§ Required action: Each line of the listing below that includes "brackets" should be reported.

══════

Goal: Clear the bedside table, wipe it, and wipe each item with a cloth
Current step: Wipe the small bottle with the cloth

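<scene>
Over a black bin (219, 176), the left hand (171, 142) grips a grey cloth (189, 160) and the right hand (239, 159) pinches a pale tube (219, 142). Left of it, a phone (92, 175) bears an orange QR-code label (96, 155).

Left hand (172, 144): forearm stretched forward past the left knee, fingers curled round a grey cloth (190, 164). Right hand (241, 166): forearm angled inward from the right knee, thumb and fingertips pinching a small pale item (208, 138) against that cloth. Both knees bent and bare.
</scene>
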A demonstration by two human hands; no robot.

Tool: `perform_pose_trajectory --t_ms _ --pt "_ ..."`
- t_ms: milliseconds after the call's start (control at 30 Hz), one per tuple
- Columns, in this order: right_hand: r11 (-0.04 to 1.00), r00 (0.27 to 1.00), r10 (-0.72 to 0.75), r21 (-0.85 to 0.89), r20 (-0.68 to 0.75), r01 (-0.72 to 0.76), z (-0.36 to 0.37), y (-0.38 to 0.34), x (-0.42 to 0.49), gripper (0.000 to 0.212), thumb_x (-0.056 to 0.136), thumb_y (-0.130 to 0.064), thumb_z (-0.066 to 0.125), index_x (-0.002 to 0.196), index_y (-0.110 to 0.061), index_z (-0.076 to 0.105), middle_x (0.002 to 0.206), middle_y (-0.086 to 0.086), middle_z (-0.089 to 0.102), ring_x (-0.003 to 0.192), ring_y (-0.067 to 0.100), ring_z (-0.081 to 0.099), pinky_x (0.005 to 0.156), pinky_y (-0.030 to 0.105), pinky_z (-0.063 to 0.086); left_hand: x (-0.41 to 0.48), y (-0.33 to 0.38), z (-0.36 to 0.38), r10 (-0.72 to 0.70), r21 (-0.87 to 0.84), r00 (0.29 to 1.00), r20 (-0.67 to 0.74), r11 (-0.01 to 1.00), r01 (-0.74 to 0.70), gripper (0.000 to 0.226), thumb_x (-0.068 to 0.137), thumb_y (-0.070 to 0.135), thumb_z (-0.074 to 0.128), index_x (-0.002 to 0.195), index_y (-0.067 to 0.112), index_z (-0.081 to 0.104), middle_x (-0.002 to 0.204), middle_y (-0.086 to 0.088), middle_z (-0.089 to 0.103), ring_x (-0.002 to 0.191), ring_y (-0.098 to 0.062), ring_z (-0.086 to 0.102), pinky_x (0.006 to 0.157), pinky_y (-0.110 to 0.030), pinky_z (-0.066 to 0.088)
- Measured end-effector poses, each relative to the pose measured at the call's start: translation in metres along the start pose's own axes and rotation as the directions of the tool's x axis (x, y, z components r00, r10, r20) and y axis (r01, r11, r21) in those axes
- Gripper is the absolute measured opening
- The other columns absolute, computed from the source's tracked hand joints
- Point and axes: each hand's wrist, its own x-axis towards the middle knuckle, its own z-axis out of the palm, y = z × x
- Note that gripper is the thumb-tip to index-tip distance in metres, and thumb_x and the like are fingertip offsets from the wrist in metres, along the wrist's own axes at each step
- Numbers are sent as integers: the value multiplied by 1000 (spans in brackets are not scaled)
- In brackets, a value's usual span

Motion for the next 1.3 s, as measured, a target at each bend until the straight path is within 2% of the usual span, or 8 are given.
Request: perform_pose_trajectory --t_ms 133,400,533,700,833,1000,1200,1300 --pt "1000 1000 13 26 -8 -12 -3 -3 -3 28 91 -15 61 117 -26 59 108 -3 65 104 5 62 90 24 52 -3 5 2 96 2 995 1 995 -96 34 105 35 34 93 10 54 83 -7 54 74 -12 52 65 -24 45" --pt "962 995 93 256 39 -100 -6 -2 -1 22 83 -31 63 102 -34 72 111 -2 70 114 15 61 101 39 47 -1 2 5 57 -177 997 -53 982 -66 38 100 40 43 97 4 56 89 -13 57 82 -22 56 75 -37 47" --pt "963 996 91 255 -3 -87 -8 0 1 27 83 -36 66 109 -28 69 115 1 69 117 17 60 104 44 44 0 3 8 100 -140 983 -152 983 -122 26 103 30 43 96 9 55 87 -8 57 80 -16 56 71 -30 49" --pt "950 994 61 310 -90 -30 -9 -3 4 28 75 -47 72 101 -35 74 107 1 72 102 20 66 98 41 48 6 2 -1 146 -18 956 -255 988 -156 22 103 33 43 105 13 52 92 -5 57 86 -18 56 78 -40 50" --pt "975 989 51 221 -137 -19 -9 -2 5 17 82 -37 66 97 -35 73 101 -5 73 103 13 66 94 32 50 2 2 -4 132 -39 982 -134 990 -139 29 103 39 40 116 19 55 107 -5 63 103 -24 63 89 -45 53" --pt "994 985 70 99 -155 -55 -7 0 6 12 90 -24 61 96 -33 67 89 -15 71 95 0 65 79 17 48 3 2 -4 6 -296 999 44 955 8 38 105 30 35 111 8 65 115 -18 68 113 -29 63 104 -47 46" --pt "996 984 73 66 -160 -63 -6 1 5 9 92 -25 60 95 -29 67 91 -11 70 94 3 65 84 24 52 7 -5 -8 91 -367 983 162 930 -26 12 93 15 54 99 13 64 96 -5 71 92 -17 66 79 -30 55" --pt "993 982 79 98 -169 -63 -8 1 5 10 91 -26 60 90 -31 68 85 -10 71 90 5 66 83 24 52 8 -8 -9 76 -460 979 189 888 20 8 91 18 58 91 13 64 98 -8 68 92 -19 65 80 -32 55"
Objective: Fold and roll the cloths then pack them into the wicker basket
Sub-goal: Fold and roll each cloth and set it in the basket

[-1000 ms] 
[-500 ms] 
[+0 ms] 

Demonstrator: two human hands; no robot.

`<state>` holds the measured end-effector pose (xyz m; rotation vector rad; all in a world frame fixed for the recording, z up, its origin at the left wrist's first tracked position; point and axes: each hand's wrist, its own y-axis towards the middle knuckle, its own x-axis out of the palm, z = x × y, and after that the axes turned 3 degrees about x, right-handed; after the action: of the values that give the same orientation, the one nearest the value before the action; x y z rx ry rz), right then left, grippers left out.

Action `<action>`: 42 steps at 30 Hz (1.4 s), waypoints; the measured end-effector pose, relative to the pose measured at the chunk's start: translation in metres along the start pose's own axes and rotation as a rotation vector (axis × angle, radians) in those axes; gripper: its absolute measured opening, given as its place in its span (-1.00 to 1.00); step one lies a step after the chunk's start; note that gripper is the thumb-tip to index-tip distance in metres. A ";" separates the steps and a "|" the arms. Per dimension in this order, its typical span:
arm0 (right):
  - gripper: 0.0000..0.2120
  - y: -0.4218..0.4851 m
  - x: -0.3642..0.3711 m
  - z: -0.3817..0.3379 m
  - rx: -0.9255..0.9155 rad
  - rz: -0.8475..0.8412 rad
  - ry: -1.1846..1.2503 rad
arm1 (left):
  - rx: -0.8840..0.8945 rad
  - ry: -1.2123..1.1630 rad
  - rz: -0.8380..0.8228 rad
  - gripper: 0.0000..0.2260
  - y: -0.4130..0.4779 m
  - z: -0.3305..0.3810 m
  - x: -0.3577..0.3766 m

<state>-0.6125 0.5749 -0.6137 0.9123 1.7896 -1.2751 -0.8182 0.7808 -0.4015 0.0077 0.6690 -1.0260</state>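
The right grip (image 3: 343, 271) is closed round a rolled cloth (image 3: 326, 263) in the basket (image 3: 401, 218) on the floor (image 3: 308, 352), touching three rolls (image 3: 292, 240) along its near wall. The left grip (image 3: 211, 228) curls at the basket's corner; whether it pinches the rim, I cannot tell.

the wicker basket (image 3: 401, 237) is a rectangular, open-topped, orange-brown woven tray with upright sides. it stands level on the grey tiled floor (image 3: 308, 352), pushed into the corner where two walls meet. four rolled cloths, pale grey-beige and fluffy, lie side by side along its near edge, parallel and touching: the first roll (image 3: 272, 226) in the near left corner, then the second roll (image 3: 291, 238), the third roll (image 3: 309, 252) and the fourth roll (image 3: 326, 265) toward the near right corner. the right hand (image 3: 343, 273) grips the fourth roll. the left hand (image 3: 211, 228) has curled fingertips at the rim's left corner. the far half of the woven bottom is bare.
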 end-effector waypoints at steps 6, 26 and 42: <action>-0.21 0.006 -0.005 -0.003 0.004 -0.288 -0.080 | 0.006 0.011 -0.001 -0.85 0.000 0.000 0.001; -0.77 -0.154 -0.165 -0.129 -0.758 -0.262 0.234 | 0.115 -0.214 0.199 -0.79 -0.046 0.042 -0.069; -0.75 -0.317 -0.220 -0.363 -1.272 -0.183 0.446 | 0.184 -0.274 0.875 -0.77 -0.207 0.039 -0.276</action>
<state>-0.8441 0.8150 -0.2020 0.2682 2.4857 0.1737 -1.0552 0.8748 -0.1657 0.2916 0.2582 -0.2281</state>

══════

§ Response below:
- Numbers are sent as integers: the value multiplied by 1000 (spans in brackets are not scaled)
- In brackets, a value's usual span

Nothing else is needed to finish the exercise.